Universal Health Coverage: The Policy Context
Since 1988, Brazil has been making efforts to develop the SUS, aiming at providing comprehensive and universal care, at the preventive and curative level, through decentralized management and provision of health services. The SUS provides care at the primary, secondary, and tertiary levels, and promotes community participation. However, the Brazilian health system includes an intricate public-private mix, and approximately one-quarter of the Brazilian population (the wealthiest sector) is covered by private health plans [1].
Monitoring and Evaluation for UHC
The SUS has made advances in decentralized management processes, involving intermanagerial committees and negotiation mechanisms between federal, state, and municipal stakeholders for decision making on different managerial and funding aspects. The country has adopted a model of monitoring and evaluation (M&E) linked to the guidelines of the National Health Plan (NHP) to support the implementation of priority health policies [3].

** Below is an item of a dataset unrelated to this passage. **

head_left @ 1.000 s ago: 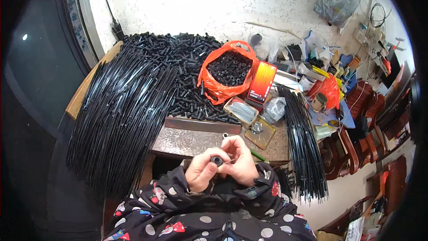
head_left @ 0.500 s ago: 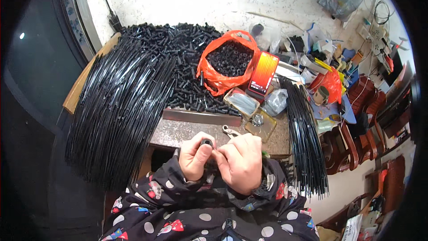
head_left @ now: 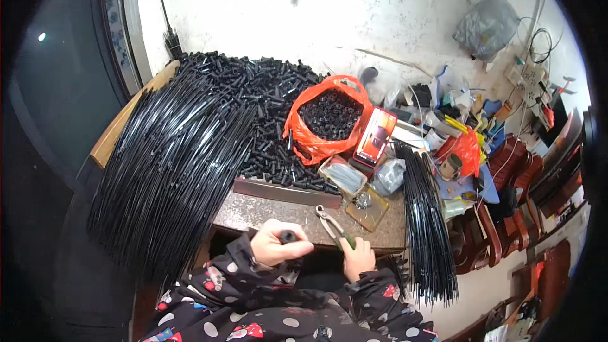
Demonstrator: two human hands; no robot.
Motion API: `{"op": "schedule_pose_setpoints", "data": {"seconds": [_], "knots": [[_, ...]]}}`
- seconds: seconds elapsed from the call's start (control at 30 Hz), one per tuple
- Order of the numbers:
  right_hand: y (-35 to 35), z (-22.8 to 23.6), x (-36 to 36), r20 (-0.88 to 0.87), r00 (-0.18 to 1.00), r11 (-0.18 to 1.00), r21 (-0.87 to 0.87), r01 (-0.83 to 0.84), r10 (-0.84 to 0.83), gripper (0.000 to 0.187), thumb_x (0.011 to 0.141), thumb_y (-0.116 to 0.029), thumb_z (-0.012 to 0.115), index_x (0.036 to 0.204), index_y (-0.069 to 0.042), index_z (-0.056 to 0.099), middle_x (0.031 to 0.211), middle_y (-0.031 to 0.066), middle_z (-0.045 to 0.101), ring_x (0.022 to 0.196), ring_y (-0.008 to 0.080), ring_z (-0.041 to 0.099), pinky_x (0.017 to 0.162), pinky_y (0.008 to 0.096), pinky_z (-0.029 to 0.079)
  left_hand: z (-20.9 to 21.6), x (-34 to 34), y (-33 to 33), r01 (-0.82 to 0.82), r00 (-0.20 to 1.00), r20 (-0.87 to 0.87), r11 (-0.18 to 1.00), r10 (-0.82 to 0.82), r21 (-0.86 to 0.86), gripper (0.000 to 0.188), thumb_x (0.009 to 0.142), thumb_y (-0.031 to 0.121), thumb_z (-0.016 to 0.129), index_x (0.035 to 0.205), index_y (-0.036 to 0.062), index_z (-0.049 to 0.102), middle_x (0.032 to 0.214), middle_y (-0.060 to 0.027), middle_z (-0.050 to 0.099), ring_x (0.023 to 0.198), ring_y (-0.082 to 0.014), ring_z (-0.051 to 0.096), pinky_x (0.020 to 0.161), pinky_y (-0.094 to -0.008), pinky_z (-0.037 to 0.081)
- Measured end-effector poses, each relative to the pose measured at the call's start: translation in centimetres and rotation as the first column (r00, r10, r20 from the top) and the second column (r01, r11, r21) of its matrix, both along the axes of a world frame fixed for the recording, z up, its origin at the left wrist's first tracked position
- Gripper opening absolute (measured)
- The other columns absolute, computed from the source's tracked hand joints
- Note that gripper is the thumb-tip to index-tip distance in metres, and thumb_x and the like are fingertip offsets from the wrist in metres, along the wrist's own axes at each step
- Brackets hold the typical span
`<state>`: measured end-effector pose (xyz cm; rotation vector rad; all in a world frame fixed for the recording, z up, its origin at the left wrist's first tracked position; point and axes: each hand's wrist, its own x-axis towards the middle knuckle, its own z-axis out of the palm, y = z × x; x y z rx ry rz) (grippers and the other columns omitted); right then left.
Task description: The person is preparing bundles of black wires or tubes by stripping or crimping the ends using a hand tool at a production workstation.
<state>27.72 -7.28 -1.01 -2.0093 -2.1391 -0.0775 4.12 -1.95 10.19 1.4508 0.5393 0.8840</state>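
Note:
In my left hand (head_left: pixel 276 246), a short black plastic tube (head_left: pixel 288 237) is held with its round open end facing up and the fingers closed round it. My right hand (head_left: pixel 359 259) rests at the table's front edge. Its fingers are closed on the green handle of a pair of pincers (head_left: pixel 329 223), whose metal jaws lie on the tabletop pointing away from me. Beyond my hands, a big heap of black tube pieces (head_left: pixel 253 88) covers the back of the table. An orange plastic bag (head_left: pixel 306 145) full of small black parts stands open beside it.
Long thin black rods (head_left: pixel 164 171) lie piled at left, and a smaller rod bundle (head_left: pixel 430 228) hangs over the right edge. A metal bar (head_left: pixel 285 192) borders the heap. A phone (head_left: pixel 375 136), a tray of thin pieces (head_left: pixel 344 176) and a yellowish tray (head_left: pixel 373 216) stand nearby.
My right hand has left the tube in my left hand and moved right and down onto the pincers' handle. The view has shifted, so the table sits lower; the phone's screen picture differs.

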Motion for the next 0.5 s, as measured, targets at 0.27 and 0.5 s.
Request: {"op": "schedule_pose_setpoints", "data": {"seconds": [0.27,0.5], "knots": [[-1.0,7.4,-2.5,-0.992,0.019,0.882,-0.117,-0.456,-0.122,0.022,0.071,-0.012,0.064,0.088,-0.002,0.056,0.106,0.0085,0.044,0.093,0.0186,0.047,0.078,0.0342,0.04,1.1,-1.5,1.7,-0.373,0.92,0.178,0.92,0.35,0.119,0.053,0.09,0.04,0.029,0.107,-0.0025,0.055,0.05,0.0053,0.038,0.041,-0.002,0.029,0.041,-0.0188,0.023],[-2.7,14.9,-4.1,-0.174,0.845,0.833,0.353,-0.425,0.505,0.025,0.05,-0.018,0.069,0.073,-0.01,0.061,0.096,0.0035,0.053,0.097,0.0292,0.043,0.082,0.0421,0.028,1.3,-1.8,0.8,-0.472,0.86,0.223,0.881,0.458,0.012,0.045,0.088,0.033,0.035,0.107,-0.0018,0.056,0.052,0.0061,0.04,0.046,-0.0017,0.032,0.045,-0.0174,0.025]]}}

Serious efforts have been made to improve the coverage and quality of the national health databases, including the intensive use of information technologies [4]. The expanded access and improved quality and coverage of these databases have resulted in their increased use, including for academic research [5]–[10].
In order to analyze the evolution of selected indicators during the final years in this study we adopted a specific framework (see Text S1) that included social determinants of health and risk factors, access to the three levels of the health system (primary, secondary, and tertiary), relevant health outcomes, private insurance, and household expenditures.

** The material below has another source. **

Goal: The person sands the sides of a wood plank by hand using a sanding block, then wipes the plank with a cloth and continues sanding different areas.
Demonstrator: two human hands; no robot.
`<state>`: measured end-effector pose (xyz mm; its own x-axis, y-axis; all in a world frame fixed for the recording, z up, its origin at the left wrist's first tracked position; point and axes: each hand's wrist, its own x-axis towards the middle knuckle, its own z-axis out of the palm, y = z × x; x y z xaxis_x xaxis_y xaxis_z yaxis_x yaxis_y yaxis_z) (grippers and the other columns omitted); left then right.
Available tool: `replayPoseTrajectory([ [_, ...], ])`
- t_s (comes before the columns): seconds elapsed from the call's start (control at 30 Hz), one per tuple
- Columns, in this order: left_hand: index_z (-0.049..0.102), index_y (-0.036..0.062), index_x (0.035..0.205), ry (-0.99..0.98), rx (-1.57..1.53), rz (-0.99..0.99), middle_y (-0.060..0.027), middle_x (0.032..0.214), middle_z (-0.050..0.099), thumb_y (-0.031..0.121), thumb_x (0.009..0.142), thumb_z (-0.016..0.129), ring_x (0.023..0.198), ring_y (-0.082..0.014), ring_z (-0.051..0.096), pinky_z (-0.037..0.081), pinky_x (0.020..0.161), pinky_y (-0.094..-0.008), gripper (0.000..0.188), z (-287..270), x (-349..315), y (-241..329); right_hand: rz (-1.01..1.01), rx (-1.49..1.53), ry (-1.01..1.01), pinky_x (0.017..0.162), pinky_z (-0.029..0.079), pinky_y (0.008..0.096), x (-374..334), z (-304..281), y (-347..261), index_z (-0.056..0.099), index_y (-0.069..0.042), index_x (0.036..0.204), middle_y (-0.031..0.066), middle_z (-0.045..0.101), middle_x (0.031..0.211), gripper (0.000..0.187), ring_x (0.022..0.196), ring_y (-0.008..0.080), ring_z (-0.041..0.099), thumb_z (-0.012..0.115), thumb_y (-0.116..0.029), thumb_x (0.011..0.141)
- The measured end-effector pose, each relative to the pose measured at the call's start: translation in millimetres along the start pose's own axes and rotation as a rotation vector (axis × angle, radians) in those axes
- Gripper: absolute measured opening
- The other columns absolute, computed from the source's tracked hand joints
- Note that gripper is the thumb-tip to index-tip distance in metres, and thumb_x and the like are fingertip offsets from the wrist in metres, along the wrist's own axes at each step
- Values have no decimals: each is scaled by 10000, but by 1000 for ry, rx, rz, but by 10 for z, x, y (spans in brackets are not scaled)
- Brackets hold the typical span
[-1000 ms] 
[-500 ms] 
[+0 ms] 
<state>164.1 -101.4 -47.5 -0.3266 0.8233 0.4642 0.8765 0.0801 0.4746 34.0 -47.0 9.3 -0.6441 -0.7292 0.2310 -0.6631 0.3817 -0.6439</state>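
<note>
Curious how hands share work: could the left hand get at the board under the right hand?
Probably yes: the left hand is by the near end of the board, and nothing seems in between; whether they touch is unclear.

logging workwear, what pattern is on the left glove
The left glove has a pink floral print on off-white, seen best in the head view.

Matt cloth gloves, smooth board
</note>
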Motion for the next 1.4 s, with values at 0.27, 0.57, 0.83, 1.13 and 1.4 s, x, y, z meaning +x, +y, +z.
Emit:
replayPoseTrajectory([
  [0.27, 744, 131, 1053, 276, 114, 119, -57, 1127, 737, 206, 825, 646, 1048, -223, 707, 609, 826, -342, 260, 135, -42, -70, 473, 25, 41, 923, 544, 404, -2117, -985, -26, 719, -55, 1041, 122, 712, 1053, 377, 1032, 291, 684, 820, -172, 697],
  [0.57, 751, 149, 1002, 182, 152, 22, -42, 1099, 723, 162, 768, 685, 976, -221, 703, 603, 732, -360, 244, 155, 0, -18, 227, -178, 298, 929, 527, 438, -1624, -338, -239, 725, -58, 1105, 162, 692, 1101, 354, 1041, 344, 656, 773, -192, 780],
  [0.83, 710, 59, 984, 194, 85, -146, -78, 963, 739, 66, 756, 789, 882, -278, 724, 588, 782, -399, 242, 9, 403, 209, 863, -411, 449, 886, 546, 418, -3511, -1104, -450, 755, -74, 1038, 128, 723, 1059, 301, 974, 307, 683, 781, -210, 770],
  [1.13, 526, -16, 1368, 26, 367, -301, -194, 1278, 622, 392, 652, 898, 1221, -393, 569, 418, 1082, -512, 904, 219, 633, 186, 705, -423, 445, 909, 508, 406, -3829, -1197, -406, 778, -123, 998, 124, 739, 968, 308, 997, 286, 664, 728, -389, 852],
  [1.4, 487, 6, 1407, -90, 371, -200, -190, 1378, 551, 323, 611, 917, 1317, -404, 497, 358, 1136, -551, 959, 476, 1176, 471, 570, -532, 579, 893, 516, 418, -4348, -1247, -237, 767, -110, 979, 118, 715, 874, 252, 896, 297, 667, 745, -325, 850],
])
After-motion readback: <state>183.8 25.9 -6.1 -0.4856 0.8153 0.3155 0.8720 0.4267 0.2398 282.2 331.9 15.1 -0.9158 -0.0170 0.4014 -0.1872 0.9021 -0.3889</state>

Progress towards UHC in Brazil
Social determinants of health and risk factors
There has been a large improvement in important health determinants over the past 25 years, with the major changes occurring in less developed municipalities. Between 1991 and 2010, poverty and illiteracy rates decreased significantly, while access to water, electricity, and sanitation have increased, with an observed general reduction of inequalities between municipalities. In the same period smoking prevalence has decreased, while obesity has increased in the Brazilian population.
Primary health care
All primary health care (PHC)-related activities have improved in Brazil in the last decade, with coverage of the chief strategy, the Family Health Programme (FHP), greatly increasing and reaching more than 50% of the population. The increase was larger in less developed municipalities, with low coverage maintained in the more developed municipalities (Figure 1).
Secondary health care
The percentage of hospital births in Brazil reached 91.8% in 2011, with the largest increase among less developed municipalities. The number of cesarean deliveries also increased, and the inequality measures among the selected indicators suggest a slight, and sometimes mixed, reduction in inequalities in secondary care.
Tertiary health care
Rates of hospital admission for cardiovascular surgery increased slightly from 2008 to 2011, but the large differences between more and less developed municipalities remained unchanged. Similar trends were observed in hemodialysis and the number of kidney transplants, suggesting a global maintenance of inequality in tertiary care.
Private insurance and health expenditures
The percentage of individuals ranging in age from 30 to 59 years who have private health insurance is close to 30%, reaching over 50% among wealthier individuals. Health expenditures in relation to the capacity to pay are higher but decreasing in the poorest quintiles of the population, and catastrophic health expenditures are minimal but still present, particularly in middle-income households.
Health outcomes
Under-five mortality has greatly decreased in recent years, mainly in less developed municipalities, thereby reducing inequalities (Figure 2). There were significant increases in the percentage of individuals who reported a diagnosis of hypertension or diabetes, suggesting increasing access to health care.
Conclusions and Recommendations
The SUS has guaranteed access to free health care for the population over the last 25 years. Overall, UHC has increased at all levels of care, with some important positive trends toward equity.
PHC, in particular through the expansion of the FHP, has succeeded in guaranteeing equitable coverage. FHP has demonstrated a high effectiveness and a synergistic effect with the national conditional cash transfer program (BFP) [5]–[9]. The final outcome was a marked reduction of inequalities in PHC access and utilization [10]; however, inequalities persist in secondary and tertiary care.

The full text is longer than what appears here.